## YOUR GOAL:
The records below are to be reproduced exactly, and no picture should appear in the copy.

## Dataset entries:

^^^^

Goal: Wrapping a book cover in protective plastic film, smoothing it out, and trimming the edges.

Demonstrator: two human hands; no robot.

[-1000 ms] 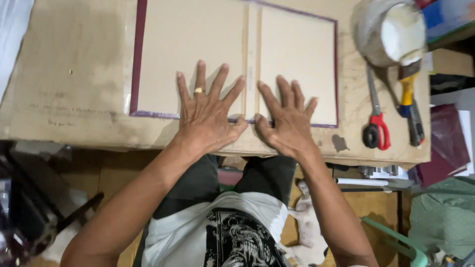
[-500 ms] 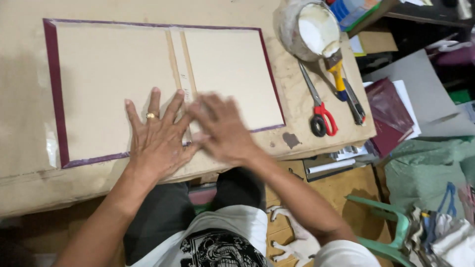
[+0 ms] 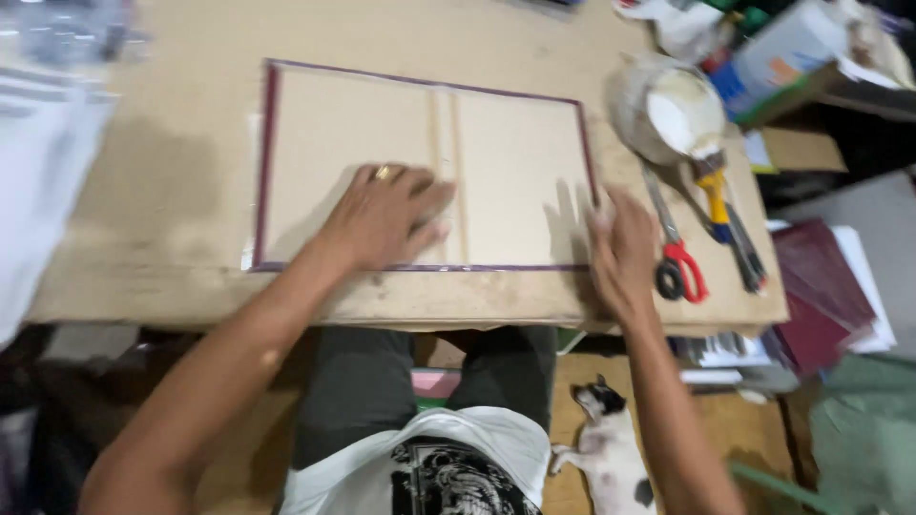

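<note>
While the left hand point(image 3: 386, 215) presses flat on the open book cover point(image 3: 363, 133), the right hand point(image 3: 620, 250) rests at its right edge.

Both hands lie open, fingers spread, gripping nothing; the purple-edged cover lies on the worktable point(image 3: 181, 191), red-handled scissors point(image 3: 676, 257) and a yellow-handled brush point(image 3: 720, 205) just beside the right hand.
</note>
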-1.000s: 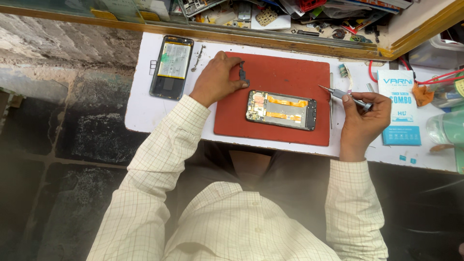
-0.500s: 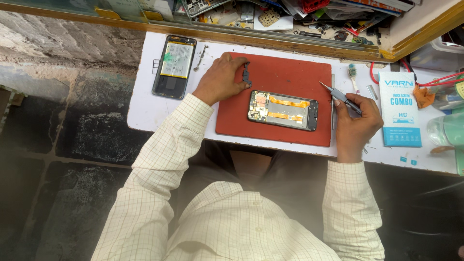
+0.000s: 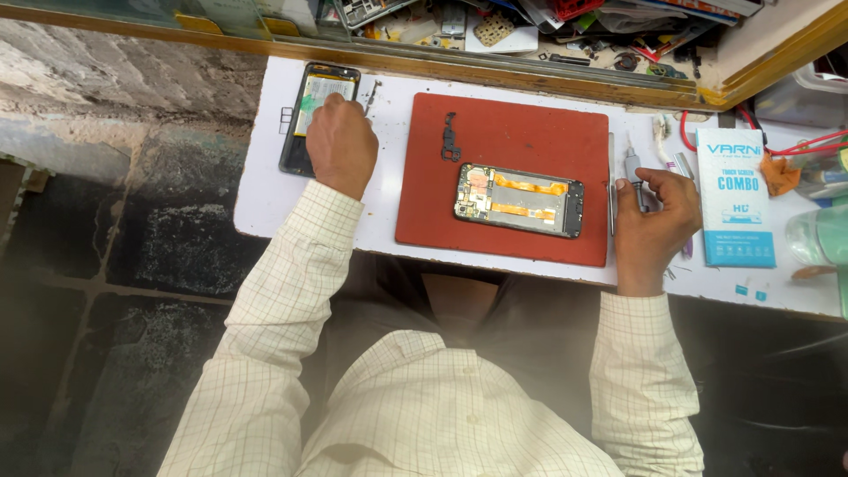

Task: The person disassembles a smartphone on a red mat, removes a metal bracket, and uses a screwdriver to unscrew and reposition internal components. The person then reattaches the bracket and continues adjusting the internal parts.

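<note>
Head view showed the right hand (image 3: pixel 654 221) pinching a small screwdriver (image 3: pixel 634 172) on the desk (image 3: pixel 265 194). Just left of it lay the opened phone (image 3: pixel 519 200), light and easy to break; best held by its edges. Farther off, the left hand (image 3: pixel 340 146), fingers curled, touched a phone cover (image 3: pixel 309 106).

A white and light-blue flat box (image 3: pixel 733 196) lay near the white counter's (image 3: pixel 265 190) right edge. Over by the far left corner sat a phone back cover (image 3: pixel 316 115) with a greenish label.
</note>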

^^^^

## ANSWER:
Goal: Wrapping a book cover in protective plastic film, smoothing it out, and trimming the edges.

Demonstrator: two human hands; no robot.

[-1000 ms] 
[-500 ms] 
[+0 ms] 

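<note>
While the left hand point(image 3: 386, 215) presses flat on the open book cover point(image 3: 363, 133), the right hand point(image 3: 620, 250) rests at its right edge.

Both hands lie open, fingers spread, gripping nothing; the purple-edged cover lies on the worktable point(image 3: 181, 191), red-handled scissors point(image 3: 676, 257) and a yellow-handled brush point(image 3: 720, 205) just beside the right hand.
</note>
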-1.000s: 
-0.500s: 
+0.000s: 

Task: The person disassembles a smartphone on a red mat, removes a metal bracket, and uses a screwdriver to unscrew and reposition internal components. The person then reattaches the bracket and continues adjusting the internal parts.

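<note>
Head view showed the right hand (image 3: pixel 654 221) pinching a small screwdriver (image 3: pixel 634 172) on the desk (image 3: pixel 265 194). Just left of it lay the opened phone (image 3: pixel 519 200), light and easy to break; best held by its edges. Farther off, the left hand (image 3: pixel 340 146), fingers curled, touched a phone cover (image 3: pixel 309 106).

A white and light-blue flat box (image 3: pixel 733 196) lay near the white counter's (image 3: pixel 265 190) right edge. Over by the far left corner sat a phone back cover (image 3: pixel 316 115) with a greenish label.
</note>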

Nothing further is needed for the answer.